Katholikentag Würzburg 2026
Gut 200 Teilnehmerinnen und Teilnehmer besuchten am 15.5.2026 die Diskussion
„Deutsche Waffen in alle Welt? Erste Bilanz der Rüstungsexportpolitik unter Kanzler
Merz“ im Rahmen des Katholikentages in Würzburg. Bei der Veranstaltung, die von
der Pax Christi-Kommission Rüstungsexport organisiert und moderiert wurde,
diskutierten die Friedens- und Konfliktforscherin Dr. Simone Wisotzki (PRIF, Frankfurt)
und die Bundestagsabgeordneten Dr. Ralf Stegner (SPD) und Niklas Wagener
(Bündnis 90/Die Grünen). Von Seiten der ebenfalls eingeladenen CDU/CSU hatte es
im Vorfeld eine ganze Serie von Absagen gegeben.
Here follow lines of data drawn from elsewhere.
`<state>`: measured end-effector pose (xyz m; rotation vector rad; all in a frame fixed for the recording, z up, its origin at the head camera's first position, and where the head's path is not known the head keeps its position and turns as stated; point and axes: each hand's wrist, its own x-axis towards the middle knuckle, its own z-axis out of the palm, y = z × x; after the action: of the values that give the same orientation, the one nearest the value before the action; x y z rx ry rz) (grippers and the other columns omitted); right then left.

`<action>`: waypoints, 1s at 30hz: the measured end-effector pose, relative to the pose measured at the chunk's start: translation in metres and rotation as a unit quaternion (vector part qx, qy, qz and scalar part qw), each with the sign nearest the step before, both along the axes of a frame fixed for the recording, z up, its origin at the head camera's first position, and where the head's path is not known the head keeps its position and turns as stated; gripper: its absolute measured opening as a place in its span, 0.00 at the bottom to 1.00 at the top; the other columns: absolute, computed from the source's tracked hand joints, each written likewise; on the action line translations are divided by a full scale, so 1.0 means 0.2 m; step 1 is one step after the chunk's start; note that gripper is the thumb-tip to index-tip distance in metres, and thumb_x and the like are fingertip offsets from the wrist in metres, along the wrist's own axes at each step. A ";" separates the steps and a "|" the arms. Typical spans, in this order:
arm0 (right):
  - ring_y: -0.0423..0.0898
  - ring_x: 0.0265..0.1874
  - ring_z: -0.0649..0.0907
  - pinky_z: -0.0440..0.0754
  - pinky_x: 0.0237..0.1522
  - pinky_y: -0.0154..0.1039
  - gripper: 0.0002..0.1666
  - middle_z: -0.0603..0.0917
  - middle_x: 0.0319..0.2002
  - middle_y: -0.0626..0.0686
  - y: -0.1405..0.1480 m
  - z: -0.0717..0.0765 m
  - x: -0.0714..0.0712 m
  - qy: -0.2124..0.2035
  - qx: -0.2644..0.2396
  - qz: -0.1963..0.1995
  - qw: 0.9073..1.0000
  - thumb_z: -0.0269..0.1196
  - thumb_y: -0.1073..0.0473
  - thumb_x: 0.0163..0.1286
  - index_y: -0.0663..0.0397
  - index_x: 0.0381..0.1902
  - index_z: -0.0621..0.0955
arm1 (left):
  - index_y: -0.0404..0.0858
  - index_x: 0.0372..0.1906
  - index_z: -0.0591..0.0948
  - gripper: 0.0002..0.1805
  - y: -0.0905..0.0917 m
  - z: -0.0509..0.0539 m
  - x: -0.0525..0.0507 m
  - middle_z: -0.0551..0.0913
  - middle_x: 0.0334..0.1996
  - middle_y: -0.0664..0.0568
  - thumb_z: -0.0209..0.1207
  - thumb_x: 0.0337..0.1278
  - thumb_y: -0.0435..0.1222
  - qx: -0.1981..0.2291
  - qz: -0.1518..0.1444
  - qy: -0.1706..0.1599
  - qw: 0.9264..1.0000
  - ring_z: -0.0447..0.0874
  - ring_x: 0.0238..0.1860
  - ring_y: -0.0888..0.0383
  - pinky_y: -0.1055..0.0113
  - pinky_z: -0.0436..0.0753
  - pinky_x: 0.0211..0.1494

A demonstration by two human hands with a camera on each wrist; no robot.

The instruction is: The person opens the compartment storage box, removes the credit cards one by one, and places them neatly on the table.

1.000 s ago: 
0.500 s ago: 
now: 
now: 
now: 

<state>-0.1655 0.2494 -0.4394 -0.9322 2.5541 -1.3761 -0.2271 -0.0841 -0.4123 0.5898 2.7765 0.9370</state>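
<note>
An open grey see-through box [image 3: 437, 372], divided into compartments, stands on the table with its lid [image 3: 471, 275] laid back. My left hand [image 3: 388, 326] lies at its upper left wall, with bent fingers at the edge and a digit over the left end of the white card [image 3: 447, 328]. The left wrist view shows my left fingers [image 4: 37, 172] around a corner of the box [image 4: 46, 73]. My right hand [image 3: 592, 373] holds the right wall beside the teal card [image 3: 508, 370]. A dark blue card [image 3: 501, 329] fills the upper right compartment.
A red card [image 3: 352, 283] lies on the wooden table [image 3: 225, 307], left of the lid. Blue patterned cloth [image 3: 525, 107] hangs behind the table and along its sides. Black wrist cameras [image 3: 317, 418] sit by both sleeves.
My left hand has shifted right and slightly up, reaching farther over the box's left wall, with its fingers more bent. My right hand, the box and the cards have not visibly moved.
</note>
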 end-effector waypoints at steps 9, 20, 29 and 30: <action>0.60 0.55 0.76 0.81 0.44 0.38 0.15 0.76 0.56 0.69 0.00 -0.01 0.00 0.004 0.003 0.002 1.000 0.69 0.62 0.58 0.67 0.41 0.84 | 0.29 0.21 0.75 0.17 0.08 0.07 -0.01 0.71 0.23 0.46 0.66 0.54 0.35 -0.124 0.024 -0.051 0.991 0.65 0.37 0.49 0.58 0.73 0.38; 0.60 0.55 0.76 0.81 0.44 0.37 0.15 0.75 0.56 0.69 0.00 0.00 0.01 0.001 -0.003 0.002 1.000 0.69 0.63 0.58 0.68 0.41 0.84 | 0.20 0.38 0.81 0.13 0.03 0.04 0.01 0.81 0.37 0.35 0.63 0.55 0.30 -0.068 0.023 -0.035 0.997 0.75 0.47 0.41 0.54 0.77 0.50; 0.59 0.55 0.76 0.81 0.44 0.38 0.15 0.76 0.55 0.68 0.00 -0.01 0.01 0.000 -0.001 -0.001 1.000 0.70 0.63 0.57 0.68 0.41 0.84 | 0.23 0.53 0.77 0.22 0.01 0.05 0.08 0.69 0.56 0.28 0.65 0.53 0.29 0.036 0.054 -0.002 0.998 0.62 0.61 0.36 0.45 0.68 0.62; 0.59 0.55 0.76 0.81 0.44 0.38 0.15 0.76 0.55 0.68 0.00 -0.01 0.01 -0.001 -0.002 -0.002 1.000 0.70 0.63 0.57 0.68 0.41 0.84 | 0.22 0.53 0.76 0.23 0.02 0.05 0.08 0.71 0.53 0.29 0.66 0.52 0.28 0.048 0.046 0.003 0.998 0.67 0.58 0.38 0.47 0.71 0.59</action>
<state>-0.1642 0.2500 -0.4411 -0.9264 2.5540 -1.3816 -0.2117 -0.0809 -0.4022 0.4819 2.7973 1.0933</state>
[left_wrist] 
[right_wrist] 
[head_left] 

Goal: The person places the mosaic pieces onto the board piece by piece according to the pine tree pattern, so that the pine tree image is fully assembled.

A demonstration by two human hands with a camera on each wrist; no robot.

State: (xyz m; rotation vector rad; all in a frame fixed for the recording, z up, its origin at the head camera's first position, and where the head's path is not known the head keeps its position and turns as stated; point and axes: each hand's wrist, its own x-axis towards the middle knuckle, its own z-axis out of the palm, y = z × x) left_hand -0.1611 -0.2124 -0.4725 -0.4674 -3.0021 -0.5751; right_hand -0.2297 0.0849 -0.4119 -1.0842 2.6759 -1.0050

Einleitend verwies Simone Wisotzki auf das wachsende Gewicht der Rüstungs-
industrie in Europa und zeigte auf, dass wachsende Kapazitäten mittelfristig für einen
steigenden Exportdruck sorgen können. Die Rüstungsexport-Politik der jetzigen
Bundesregierung orientiere sich hauptsächlich an strategischen und wirtschaftlichen
Erwägungen, dies zeige sich auch an der zunehmenden Zahl der
Allgemeingenehmigungen ohne konkrete Einzelfallprüfung. Demgegenüber waren
sich alle drei Referent*innen einig, dass es keine Rüstungsexporte in Staaten geben
sollte, die Menschenrechte oder Völkerrecht verletzen. Übereinstimmend plädierten
sie für ein Rüstungsexportkontrollgesetz, das diese Vorgabe absichern könnte – auch
wenn ein solches Vorhaben es nicht in den Koalitionsvertrag der jetzigen
Regierungskoalition geschafft hat.
Beiträge aus dem Publikum erweiterten das Themenfeld um weitere friedenspolitische
Fragen. So wurden auch die Gefahren eines Atomkriegs, die Wehrpflicht und die
Beteiligung junger Menschen an politischen Entscheidungen in die Debatte mit
einbezogen. Die Diskussionen verliefen sachlich und intensiv und die Referent*innen
wurden am Ende mit starkem Beifall verabschiedet.